## What to work on
Return only the lines of the data below from the line with "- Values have" up to and including the line with "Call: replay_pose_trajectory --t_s", exactly as written, with the pictures omitted.

## Extracted records
BEGIN

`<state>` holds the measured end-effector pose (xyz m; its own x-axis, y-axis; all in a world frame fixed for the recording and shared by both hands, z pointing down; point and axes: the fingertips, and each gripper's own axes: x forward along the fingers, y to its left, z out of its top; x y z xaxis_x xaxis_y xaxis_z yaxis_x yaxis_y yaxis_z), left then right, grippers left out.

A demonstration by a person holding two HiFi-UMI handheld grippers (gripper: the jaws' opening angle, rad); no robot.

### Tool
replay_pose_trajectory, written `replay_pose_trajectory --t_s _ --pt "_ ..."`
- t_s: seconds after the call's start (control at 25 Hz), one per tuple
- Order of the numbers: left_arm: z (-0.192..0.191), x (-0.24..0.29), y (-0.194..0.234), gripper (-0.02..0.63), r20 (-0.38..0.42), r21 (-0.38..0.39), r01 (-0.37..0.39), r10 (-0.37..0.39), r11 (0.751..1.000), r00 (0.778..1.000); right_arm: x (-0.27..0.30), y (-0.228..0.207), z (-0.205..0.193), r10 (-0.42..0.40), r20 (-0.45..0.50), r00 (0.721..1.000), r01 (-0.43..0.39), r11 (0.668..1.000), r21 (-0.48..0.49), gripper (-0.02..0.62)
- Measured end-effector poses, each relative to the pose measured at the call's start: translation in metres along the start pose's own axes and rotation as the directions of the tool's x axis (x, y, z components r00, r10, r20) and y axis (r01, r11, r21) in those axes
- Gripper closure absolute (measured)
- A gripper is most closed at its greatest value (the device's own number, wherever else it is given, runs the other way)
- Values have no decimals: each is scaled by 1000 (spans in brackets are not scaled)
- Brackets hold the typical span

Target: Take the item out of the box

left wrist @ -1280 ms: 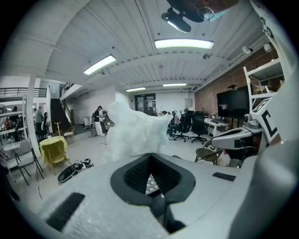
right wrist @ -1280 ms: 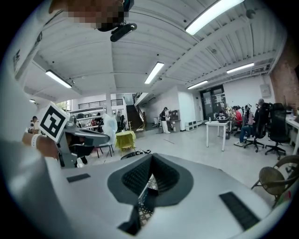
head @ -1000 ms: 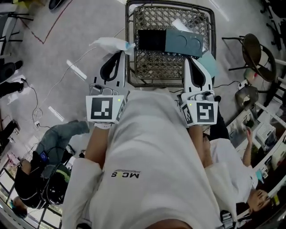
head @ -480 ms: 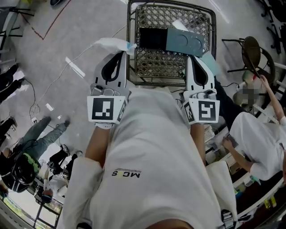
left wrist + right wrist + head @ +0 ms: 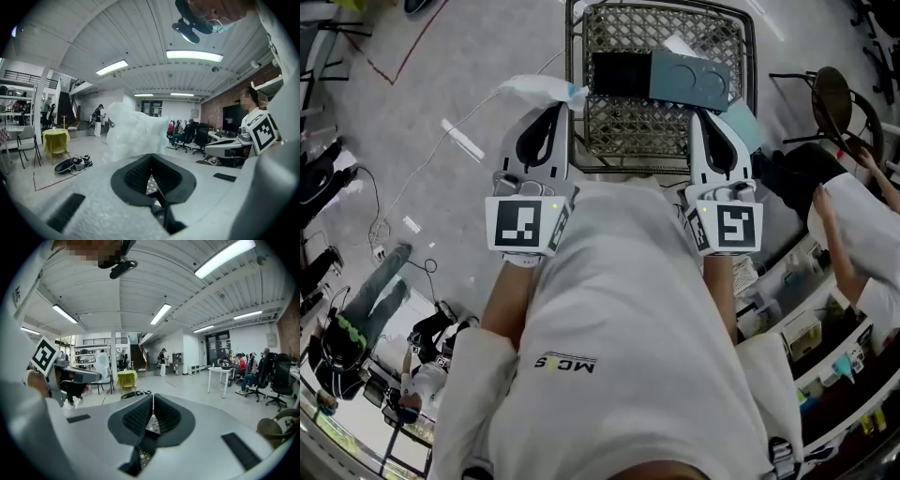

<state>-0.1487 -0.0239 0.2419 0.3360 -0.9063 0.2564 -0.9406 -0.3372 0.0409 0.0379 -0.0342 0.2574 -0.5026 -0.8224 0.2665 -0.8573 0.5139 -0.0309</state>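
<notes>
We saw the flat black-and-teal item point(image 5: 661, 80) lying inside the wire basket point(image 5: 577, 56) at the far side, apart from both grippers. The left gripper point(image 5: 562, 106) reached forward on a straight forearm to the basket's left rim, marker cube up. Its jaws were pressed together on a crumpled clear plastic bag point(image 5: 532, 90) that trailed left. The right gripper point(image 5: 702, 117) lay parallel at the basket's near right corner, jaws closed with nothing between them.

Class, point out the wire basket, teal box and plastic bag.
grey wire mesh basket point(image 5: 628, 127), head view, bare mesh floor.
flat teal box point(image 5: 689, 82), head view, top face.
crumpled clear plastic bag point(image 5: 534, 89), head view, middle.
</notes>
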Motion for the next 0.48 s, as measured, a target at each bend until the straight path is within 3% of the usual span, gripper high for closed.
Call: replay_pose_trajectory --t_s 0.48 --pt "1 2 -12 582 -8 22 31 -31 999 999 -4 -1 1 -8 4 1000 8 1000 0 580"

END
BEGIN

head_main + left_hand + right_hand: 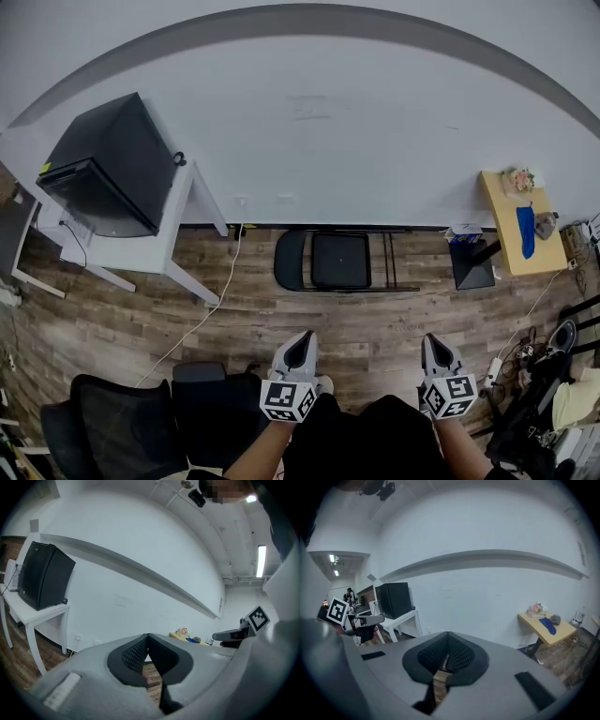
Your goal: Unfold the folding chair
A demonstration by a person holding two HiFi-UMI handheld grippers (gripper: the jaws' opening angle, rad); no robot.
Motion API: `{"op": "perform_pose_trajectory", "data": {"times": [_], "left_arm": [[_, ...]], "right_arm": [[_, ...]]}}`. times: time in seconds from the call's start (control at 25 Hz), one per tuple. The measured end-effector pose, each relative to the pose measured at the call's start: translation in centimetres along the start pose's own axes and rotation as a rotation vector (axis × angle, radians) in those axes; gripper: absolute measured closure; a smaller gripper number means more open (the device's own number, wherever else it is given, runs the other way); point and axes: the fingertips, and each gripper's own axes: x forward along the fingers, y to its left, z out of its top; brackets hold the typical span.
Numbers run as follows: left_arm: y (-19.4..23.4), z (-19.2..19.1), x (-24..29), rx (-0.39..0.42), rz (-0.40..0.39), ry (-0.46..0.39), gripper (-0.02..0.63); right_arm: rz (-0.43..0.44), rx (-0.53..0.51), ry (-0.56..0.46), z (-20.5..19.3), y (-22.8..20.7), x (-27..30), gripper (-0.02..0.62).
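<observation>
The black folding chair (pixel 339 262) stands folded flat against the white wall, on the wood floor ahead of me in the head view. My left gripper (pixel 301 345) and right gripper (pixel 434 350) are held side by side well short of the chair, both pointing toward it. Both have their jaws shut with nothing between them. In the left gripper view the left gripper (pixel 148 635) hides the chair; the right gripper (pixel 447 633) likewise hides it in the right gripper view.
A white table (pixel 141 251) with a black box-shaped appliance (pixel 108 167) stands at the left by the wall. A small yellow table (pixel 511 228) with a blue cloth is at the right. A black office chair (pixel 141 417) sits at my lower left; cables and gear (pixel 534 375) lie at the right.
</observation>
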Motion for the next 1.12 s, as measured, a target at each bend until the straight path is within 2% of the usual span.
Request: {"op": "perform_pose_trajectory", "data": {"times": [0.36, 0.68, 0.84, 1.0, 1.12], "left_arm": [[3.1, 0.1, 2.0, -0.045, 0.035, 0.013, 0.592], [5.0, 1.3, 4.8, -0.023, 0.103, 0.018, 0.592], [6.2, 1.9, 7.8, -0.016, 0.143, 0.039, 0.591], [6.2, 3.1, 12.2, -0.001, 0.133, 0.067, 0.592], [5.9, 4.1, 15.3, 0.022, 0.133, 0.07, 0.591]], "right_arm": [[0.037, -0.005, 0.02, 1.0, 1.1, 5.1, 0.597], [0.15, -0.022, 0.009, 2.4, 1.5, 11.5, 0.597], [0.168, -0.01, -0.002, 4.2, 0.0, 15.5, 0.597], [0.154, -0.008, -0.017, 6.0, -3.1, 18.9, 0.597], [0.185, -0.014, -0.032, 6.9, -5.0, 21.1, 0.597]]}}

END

## Completed task
- Values have no decimals: each is scaled by 1000 (spans in brackets are not scaled)
- Brackets hold the typical span

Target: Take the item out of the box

left wrist @ -1280 ms: 
right wrist @ -1280 ms: 
head @ -1000 ms: 
head @ -480 ms: 
left wrist + right wrist + head @ +0 ms: 

<state>-0.1487 -0.0239 0.2419 0.3360 -0.9063 0.2564 -0.9406 -0.3372 0.0409 0.0379 -0.0342 0.2574 -0.5026 -0.8224 0.2665 -0.8573 0.5139 -0.0309</state>
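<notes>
We saw the flat black-and-teal item point(image 5: 661, 80) lying inside the wire basket point(image 5: 577, 56) at the far side, apart from both grippers. The left gripper point(image 5: 562, 106) reached forward on a straight forearm to the basket's left rim, marker cube up. Its jaws were pressed together on a crumpled clear plastic bag point(image 5: 532, 90) that trailed left. The right gripper point(image 5: 702, 117) lay parallel at the basket's near right corner, jaws closed with nothing between them.

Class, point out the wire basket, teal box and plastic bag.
grey wire mesh basket point(image 5: 628, 127), head view, bare mesh floor.
flat teal box point(image 5: 689, 82), head view, top face.
crumpled clear plastic bag point(image 5: 534, 89), head view, middle.
</notes>
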Motion for the next 0.48 s, as measured, a target at each bend until the straight path is within 3% of the usual span, gripper high for closed.
Call: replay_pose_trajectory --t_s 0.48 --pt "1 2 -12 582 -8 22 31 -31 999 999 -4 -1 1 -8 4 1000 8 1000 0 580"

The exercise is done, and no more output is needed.